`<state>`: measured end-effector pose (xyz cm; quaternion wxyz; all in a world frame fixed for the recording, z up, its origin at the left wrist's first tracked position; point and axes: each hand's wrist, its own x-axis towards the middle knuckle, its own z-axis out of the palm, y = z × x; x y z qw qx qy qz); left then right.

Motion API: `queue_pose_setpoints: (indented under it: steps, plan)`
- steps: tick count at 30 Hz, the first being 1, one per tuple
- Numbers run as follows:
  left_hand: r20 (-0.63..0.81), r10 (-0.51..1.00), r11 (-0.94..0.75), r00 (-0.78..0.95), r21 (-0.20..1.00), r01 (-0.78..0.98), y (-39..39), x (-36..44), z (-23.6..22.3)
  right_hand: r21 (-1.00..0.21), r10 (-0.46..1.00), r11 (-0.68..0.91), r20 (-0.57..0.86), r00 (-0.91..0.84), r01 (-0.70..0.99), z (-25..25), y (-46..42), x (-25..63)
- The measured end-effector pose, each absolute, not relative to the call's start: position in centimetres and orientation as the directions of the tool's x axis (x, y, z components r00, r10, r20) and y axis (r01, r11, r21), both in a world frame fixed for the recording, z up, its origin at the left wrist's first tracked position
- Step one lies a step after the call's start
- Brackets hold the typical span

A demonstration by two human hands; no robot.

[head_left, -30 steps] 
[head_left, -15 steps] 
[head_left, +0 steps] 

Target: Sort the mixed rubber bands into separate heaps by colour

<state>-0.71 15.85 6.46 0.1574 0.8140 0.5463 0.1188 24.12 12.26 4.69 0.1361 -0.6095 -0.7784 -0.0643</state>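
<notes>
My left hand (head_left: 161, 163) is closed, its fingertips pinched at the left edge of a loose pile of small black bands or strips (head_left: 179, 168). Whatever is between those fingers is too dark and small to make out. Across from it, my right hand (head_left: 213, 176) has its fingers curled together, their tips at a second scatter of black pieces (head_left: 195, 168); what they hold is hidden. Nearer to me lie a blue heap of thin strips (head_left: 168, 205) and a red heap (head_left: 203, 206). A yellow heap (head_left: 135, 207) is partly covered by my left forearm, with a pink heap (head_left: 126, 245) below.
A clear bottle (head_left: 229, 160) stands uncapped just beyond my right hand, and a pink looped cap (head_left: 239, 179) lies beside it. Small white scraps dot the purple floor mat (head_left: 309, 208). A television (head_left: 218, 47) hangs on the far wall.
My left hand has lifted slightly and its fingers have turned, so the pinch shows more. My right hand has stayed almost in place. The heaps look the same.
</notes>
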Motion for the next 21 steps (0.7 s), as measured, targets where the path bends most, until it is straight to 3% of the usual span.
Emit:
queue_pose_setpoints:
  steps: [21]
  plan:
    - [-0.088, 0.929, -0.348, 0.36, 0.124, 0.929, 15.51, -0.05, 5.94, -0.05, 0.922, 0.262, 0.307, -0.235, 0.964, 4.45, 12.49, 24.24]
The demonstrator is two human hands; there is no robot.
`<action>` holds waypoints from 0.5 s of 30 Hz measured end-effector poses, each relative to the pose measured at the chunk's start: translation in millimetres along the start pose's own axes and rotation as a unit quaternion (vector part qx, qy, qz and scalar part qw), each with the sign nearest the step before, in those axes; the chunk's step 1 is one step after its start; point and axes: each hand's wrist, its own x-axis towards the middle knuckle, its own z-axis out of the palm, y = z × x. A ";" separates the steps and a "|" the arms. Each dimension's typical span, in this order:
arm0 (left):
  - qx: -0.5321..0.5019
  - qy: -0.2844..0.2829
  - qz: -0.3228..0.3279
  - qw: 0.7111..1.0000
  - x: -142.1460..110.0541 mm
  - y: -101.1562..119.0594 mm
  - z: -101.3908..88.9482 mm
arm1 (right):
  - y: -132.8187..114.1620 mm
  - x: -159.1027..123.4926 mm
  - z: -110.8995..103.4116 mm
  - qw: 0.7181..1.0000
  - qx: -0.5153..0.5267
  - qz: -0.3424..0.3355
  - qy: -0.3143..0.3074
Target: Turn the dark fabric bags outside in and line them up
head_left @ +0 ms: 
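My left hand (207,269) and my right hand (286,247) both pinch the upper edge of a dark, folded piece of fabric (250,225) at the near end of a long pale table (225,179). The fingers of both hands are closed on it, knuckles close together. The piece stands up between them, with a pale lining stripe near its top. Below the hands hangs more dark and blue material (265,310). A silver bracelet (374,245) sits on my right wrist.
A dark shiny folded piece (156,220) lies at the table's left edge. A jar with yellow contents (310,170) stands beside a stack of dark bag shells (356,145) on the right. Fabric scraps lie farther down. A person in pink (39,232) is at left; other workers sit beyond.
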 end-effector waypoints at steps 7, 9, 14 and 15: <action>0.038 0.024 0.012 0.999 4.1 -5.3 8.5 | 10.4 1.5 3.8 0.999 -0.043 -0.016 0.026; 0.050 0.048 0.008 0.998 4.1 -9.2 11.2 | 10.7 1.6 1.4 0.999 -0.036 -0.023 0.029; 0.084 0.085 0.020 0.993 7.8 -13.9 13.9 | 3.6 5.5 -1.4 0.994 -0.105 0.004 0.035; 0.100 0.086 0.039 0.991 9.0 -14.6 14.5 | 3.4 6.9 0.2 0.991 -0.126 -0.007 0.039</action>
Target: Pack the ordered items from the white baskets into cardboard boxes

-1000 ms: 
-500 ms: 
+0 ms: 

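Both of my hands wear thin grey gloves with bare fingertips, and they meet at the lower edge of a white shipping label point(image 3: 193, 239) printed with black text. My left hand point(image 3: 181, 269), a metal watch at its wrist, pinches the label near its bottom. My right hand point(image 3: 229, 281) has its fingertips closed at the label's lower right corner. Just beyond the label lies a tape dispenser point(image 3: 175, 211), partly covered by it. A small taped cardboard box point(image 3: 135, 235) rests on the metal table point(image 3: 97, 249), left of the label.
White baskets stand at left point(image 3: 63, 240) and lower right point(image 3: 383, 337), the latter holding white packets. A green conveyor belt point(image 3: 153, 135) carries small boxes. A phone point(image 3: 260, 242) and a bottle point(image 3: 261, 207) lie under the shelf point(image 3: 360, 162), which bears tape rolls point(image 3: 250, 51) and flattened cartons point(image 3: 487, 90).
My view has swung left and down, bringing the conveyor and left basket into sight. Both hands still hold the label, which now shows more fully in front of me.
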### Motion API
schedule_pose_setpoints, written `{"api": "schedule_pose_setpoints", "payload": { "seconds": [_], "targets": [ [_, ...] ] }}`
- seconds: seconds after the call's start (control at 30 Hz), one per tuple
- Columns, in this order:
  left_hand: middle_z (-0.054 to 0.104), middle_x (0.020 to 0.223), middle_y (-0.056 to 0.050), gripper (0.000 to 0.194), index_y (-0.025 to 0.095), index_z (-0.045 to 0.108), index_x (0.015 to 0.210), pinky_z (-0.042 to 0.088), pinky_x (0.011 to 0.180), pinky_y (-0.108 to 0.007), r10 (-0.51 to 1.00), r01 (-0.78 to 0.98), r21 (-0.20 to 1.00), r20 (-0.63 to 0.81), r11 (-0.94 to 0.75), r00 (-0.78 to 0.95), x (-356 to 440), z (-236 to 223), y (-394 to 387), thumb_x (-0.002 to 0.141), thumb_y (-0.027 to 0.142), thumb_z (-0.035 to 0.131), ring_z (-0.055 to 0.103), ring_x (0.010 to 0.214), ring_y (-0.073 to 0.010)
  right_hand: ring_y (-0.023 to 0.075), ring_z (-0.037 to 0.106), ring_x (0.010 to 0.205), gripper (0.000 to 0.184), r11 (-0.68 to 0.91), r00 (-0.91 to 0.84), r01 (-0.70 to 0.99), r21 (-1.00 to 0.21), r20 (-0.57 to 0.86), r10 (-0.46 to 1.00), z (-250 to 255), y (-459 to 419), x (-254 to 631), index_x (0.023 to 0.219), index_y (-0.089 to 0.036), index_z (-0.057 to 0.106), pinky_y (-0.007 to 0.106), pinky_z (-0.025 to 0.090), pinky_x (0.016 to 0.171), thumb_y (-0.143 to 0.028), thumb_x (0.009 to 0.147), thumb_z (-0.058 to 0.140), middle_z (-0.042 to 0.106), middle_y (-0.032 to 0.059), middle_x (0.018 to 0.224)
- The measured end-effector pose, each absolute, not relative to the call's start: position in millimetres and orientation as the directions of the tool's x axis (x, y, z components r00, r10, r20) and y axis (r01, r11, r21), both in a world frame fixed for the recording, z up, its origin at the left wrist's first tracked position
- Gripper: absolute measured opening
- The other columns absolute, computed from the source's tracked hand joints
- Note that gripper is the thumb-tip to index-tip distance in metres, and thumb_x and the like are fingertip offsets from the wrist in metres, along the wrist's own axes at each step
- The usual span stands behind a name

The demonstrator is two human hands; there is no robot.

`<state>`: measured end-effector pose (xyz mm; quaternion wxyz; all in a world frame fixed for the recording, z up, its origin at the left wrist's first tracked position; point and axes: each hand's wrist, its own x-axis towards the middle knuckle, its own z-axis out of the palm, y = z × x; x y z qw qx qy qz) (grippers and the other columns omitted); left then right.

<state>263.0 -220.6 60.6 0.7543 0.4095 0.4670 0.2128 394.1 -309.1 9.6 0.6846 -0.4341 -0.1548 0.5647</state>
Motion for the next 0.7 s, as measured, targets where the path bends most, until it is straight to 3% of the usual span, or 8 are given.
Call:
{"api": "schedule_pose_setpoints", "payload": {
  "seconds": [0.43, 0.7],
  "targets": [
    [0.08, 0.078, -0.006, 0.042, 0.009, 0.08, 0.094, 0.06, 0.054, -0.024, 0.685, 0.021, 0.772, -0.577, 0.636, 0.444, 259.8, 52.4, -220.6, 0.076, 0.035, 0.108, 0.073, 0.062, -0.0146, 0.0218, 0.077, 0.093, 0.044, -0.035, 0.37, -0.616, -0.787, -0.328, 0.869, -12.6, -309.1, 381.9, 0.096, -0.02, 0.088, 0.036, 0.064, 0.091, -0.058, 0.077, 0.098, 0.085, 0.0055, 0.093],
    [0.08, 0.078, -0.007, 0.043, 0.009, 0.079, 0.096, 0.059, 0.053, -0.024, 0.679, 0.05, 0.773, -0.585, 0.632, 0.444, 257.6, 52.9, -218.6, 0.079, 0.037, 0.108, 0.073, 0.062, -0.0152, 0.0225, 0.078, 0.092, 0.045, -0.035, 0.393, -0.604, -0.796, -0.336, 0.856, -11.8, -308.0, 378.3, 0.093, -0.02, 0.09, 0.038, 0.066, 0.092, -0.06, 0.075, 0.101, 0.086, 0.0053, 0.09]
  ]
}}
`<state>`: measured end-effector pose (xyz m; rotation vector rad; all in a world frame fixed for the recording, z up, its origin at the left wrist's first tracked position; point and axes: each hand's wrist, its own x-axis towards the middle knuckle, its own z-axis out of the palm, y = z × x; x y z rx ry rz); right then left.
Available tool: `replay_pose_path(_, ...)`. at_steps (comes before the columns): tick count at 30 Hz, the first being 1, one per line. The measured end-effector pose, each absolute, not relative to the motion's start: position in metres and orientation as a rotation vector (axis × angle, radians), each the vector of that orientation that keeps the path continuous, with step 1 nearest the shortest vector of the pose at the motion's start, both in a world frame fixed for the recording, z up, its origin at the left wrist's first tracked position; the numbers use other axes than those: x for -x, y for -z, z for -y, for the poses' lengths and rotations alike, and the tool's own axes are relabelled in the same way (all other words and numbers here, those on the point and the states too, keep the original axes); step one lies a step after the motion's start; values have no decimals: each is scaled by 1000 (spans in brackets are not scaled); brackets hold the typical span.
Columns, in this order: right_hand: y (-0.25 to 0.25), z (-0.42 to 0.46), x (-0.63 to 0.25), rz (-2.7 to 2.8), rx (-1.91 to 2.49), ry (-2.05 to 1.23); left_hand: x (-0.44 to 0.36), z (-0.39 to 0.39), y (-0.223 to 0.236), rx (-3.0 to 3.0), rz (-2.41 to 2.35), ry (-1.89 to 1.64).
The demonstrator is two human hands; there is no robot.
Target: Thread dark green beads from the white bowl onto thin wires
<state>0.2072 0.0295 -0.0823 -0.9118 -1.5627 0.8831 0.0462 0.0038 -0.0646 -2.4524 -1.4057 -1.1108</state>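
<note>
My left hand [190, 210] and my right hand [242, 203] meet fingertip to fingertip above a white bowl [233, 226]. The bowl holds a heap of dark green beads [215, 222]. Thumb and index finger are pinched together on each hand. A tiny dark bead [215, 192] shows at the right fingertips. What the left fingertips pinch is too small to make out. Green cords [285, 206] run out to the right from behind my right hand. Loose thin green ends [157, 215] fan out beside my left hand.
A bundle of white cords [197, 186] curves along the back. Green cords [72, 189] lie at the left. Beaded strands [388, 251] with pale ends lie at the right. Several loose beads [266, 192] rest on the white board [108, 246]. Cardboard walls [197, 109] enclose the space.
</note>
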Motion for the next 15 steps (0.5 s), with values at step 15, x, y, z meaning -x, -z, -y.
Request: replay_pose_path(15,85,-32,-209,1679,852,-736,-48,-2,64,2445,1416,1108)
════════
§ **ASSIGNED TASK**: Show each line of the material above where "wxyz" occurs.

§ **FINAL ANSWER**:
`<state>`: measured end-effector pose (xyz cm; quaternion wxyz; all in a world frame fixed for the recording, z up, its origin at the left wrist's first tracked position; point and axes: each hand's wrist, its own x-axis towards the middle knuckle, its own z-axis out of the palm, y = z × x; x y z qw qx qy qz); left then right.
`<state>`: measured end-effector pose (xyz mm; quaternion wxyz; all in a world frame fixed for the recording, z up, its origin at the left wrist's first tracked position; point and axes: each hand's wrist, its own x-axis towards the middle knuckle, its own z-axis out of the palm, y = z × x; x y z qw qx qy qz) (grippers and the other columns omitted); left then right.

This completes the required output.